▶ Your goal
From the listing below, reproduce word for word the part that opens with the line containing "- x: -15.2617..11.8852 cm" and closes with the line containing "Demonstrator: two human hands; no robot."; reproduce nothing else.

▶ Exercise data
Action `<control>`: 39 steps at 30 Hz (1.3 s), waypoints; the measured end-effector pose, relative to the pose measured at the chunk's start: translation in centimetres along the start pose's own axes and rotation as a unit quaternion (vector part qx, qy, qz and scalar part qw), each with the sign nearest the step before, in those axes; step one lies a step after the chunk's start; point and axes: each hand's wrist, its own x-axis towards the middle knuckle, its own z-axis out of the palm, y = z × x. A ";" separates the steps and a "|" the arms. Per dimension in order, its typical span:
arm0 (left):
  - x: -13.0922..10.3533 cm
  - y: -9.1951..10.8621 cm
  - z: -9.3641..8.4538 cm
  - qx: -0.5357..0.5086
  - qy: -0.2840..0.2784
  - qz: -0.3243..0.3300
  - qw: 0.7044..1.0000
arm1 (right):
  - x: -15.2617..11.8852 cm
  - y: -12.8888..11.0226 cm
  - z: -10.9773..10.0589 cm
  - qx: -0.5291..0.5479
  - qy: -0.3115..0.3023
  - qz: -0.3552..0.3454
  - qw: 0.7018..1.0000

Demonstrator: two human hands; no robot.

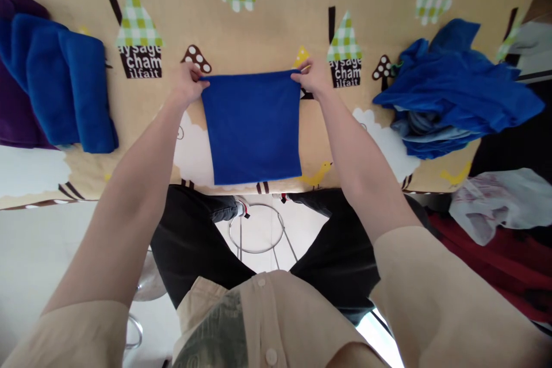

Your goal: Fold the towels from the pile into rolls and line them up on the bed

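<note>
A blue cloth (254,126) lies flat in front of me, roughly square, its near edge close to the table's front edge. At its far left corner, my left hand (190,85) pinches the fabric between thumb and fingers. The far right corner is pinched the same way by my right hand (312,76). Between the two hands the far edge of the cloth runs nearly straight.
Folded blue cloths (69,86) rest on purple fabric (19,103) at the left. A crumpled blue heap (452,92) sits at the right of the patterned tablecloth (267,34). Beyond the right edge lie a whitish plastic bag (504,201) and red fabric (495,264).
</note>
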 end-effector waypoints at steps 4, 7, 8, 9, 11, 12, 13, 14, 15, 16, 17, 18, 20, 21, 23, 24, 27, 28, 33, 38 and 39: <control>0.0 1.8 1.5 0.000 0.037 -0.024 0.999 | -2.1 -2.1 0.7 -0.031 0.101 -0.016 0.994; -0.8 2.5 2.3 0.012 0.060 0.012 0.998 | -5.5 -5.0 2.6 -0.105 0.182 -0.060 0.976; -1.4 2.6 2.6 0.028 0.069 0.036 0.997 | -6.8 -5.8 3.4 -0.134 0.191 -0.094 0.968; -2.0 2.6 2.8 0.049 0.080 0.064 0.994 | -8.1 -6.3 4.2 -0.159 0.177 -0.135 0.962; -3.7 2.3 3.3 0.102 0.084 0.136 0.982 | -10.1 -6.3 5.5 -0.187 0.091 -0.225 0.952; -4.5 1.9 3.6 0.128 0.059 0.179 0.974 | -10.8 -5.7 5.9 -0.194 0.037 -0.260 0.945; -5.2 1.4 3.9 0.147 0.017 0.219 0.964 | -11.1 -4.9 6.0 -0.200 -0.008 -0.283 0.938; -5.7 0.8 4.2 0.155 -0.033 0.252 0.955 | -11.0 -3.9 5.9 -0.206 -0.034 -0.294 0.933; -6.0 0.2 4.5 0.154 -0.078 0.274 0.946 | -10.6 -2.9 5.5 -0.209 -0.039 -0.292 0.933; -6.1 -0.4 4.9 0.146 -0.106 0.285 0.941 | -9.9 -2.0 5.1 -0.209 -0.027 -0.280 0.937; -5.9 -1.0 5.2 0.136 -0.112 0.285 0.942 | -9.0 -1.3 4.6 -0.203 -0.003 -0.260 0.944; -5.6 -1.4 5.6 0.129 -0.097 0.279 0.947 | -8.1 -0.9 4.2 -0.194 0.025 -0.236 0.952; -4.9 -1.5 6.6 0.134 -0.047 0.258 0.956 | -6.8 -1.4 4.0 -0.183 0.074 -0.188 0.962; -4.8 -1.3 7.1 0.141 -0.024 0.247 0.958 | -6.8 -2.1 4.3 -0.186 0.090 -0.173 0.963; -5.7 -0.5 8.3 0.146 -0.010 0.241 0.959 | -8.1 -3.7 5.6 -0.208 0.100 -0.175 0.957; -6.7 -0.2 8.8 0.143 -0.022 0.247 0.958 | -9.3 -4.3 6.4 -0.220 0.086 -0.195 0.952; -10.9 -0.2 9.5 0.128 -0.090 0.270 0.950 | -13.9 -4.2 8.4 -0.235 -0.019 -0.268 0.934; -12.1 -0.5 9.4 0.125 -0.098 0.267 0.951 | -15.0 -3.6 8.5 -0.233 -0.041 -0.268 0.934; -15.3 -1.1 8.2 0.116 -0.061 0.219 0.967 | -16.8 -1.9 7.5 -0.256 0.005 -0.181 0.950; -19.8 -0.5 10.8 0.137 -0.095 0.243 0.956 | -21.0 -3.8 10.8 -0.259 -0.001 -0.169 0.951; -21.2 -1.0 11.0 0.144 -0.104 0.245 0.953 | -22.5 -3.5 11.5 -0.248 -0.016 -0.181 0.951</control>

▶ Task result
  - x: -15.2617..11.8852 cm
  - y: -12.8888..11.0226 cm
  - z: -10.9773..10.0589 cm
  - qx: -0.5291..0.5479
  - qy: -0.3115..0.3023
  - qz: -0.3552..0.3454
  - qw: 0.7018..1.0000

Demonstrator: two human hands; no robot.

The output is now finished.